#### What to do:
Each line in the listing below that includes "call" should be counted; give the total and nothing more.

───── Materials provided ─────

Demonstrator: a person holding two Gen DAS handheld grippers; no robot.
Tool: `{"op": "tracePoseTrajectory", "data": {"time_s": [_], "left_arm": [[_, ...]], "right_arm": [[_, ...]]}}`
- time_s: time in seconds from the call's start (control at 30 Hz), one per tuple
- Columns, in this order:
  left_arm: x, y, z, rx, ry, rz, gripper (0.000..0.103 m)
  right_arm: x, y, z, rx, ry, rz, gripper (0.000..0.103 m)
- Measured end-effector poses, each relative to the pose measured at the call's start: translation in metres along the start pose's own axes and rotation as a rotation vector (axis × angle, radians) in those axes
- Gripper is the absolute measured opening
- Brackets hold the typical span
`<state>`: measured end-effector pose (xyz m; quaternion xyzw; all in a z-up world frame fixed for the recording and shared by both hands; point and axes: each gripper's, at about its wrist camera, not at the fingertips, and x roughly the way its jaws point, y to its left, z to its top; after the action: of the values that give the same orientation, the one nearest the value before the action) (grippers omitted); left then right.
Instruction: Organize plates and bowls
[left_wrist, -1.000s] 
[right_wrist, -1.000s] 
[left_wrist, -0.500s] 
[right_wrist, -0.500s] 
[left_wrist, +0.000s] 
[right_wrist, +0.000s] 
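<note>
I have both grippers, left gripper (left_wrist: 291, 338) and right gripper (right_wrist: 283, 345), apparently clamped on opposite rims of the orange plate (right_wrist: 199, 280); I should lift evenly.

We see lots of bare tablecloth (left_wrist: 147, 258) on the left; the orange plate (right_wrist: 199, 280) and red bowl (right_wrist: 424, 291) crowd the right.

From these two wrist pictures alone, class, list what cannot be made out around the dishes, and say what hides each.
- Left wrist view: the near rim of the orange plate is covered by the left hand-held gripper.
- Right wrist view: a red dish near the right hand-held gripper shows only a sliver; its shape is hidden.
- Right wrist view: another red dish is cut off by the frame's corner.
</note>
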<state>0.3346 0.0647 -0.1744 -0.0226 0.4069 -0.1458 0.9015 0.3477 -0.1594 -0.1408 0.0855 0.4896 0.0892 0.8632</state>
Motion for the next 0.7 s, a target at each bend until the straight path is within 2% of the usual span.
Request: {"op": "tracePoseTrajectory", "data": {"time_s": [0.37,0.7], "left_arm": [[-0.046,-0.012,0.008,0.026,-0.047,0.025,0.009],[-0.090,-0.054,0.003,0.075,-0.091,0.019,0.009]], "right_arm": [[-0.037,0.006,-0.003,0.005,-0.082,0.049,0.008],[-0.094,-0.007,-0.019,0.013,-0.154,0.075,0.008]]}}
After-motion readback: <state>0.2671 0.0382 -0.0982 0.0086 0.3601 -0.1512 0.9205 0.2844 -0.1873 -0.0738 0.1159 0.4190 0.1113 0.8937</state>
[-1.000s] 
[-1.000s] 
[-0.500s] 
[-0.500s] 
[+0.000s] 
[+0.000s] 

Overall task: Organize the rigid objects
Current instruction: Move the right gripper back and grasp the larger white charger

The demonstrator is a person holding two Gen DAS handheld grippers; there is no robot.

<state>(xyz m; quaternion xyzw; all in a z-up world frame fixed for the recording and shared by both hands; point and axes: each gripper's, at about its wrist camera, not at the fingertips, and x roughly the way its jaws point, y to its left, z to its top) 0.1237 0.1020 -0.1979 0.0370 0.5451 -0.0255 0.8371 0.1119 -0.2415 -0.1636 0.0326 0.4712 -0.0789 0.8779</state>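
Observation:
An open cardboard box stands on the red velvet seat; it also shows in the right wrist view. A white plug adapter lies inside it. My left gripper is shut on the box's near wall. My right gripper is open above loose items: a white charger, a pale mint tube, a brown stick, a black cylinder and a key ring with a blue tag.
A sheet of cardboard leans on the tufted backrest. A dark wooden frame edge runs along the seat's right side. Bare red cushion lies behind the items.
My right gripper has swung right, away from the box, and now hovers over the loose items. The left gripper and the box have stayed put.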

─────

#### The answer:
2